If we want to think about reasonably realistic Goodhart issues, random functions on Rn seem like the wrong setting. John Maxwell put it nicely in his answer:
That intuition is easy to formalize: we have our “true” objective u(x) that we want to maximize, but we can only observe u plus some (differentiable) systematic error ϵ(x). Assuming we don’t have any useful knowledge about that error, the expected value given our information E[u(x)|(u+ϵ)(x)] will still be maximized when (u+ϵ)(x) is maximized. There is no Goodhart.
I’d think about it on a causal DAG instead. In practice, the way Goodhart usually pops up is that we have some deep, complicated causal DAG which determines some output we really want to optimize. We notice that some node in the middle of that DAG is highly predictive of happy outputs, so we optimize for that thing as a proxy. If our proxy were a bottleneck in the DAG—i.e. it’s on every possible path from inputs to output—then that would work just fine. But in practice, there are other nodes in parallel to the proxy which also matter for the output. By optimizing for the proxy, we accept trade-offs which harm nodes in parallel to it, which potentially adds up to net-harmful effect on the output.
For example, there’s the old story about soviet nail factories evaluated on number of nails made, and producing huge numbers of tiny useless nails. We really want to optimize something like the total economic value of nails produced. There’s some complicated causal network leading from the factory’s inputs to the economic value of its outputs. If we pick a specific cross-section of that network, we might find that economic value is mediated by number of nails, size, strength, and so forth. If we then choose number of nails as a proxy, then the factories trade off number of nails against any other nodes in that cross-section. But we’ll also see optimization pressure in the right direction for any nodes which effect number of nails without effecting any of those other variables.
So that at least gives us a workable formalization, but we haven’t really answered the question yet. I’m gonna chew on it some more; hopefully this formulation will be helpful to others.
Having tried to play with this, I’ll strongly agree that random functions on R^N aren’t a good place to start.

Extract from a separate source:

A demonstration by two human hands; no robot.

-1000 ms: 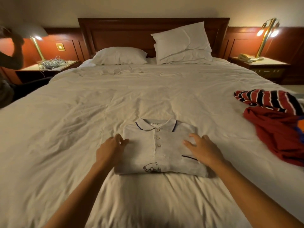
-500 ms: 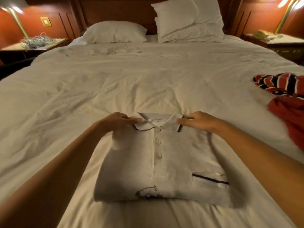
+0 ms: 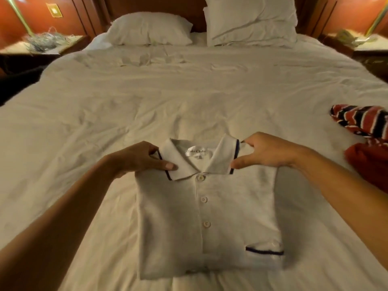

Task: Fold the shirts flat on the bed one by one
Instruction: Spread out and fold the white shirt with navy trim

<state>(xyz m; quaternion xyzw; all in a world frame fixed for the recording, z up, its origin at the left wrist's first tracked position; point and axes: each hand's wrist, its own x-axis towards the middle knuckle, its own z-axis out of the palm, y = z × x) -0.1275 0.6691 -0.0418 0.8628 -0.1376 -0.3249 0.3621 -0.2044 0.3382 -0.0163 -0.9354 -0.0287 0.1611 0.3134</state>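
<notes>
Up from the sides of the folded white polo shirt (image 3: 210, 217), our two hands are now sitting at its collar (image 3: 222, 158), where a second ago they were lying lower on the cloth. We are pinching the collar's left wing with our left hand (image 3: 138, 158), thumb lying on top near the dark-trimmed tip and fingers tucking under the edge. Our right hand (image 3: 266, 152) is gripping the right wing, thumb pressing at the lower tip and fingers curling round the upper edge. That wing is standing lifted off the shirt, while the body of the shirt is lying flat in a neat rectangle on the near middle of the bed (image 3: 147, 101), button placket facing up and the dark-trimmed pocket (image 3: 264, 252) showing at its near right corner. We are seeing two more garments lying crumpled at the bed's right edge, well apart from the polo: a striped shirt (image 3: 361, 120) and, just nearer to us, a red shirt (image 3: 369, 164). Two white pillows (image 3: 149, 28) are resting at the head of the bed, and a tangle of cables (image 3: 46, 39) is sitting on the left nightstand (image 3: 69, 44).
</notes>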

But I’ve simulated random nodes in the middle of a causal DAG, or selecting ones for high correlation, and realized that they aren’t particularly useful either; people have some appreciation of causal structure, and they aren’t picking metrics randomly for high correlation—they are simply making mistakes in their causal reasoning, or missing potential ways that the metric can be intercepted. (But I was looking for specific things about how the failures manifested, and I was not thinking about gradient descent, so maybe I’m missing your point.)

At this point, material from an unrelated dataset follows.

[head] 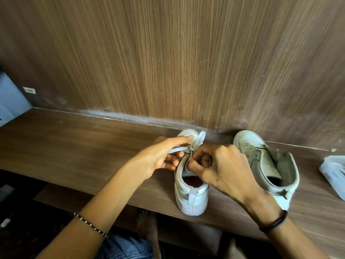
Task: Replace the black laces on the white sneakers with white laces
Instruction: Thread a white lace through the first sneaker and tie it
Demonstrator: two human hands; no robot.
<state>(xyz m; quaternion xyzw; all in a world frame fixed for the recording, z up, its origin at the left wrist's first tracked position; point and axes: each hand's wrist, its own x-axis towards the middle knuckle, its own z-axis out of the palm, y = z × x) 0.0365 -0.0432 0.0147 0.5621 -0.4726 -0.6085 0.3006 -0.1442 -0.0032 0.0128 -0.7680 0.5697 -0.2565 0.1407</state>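
Centre sneaker (192,191) was mid-lacing — left grip (158,158) and right grip (220,165) each pinched the white lace (200,137) at its eyelets — right-of-frame sneaker (265,157) looked unlaced on the table (74,146).

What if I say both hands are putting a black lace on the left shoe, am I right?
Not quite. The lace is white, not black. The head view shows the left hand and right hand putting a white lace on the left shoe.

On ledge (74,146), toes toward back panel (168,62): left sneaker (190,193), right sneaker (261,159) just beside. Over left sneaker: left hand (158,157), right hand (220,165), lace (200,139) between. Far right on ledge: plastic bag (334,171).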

Another piece I’d guess is relevant here is generalized efficient markets. If you generate a DAG and start out with random parameters, then start optimizing for a proxy node right away, then you’re not going to be near any sort of pareto frontier, so trade-offs won’t be an issue. You won’t see a Goodhart effect.
In practice, most of the systems we deal with already have some optimization pressure. They may not be optimal for our main objective, but they’ll at least be pareto-optimal for any cross-section of nodes. Physically, that’s because people do just fine locally optimizing whatever node they’re in charge of—it’s the nonlocal tradeoffs between distant nodes that are tough to deal with (at least without competitive price mechanisms).
So if you want to see Goodhart effects, first you have to push up to that pareto frontier. Otherwise, changes applied to optimize the proxy are not going to have systematically negative impact on other nodes in parallel to the proxy; the impacts will just be random.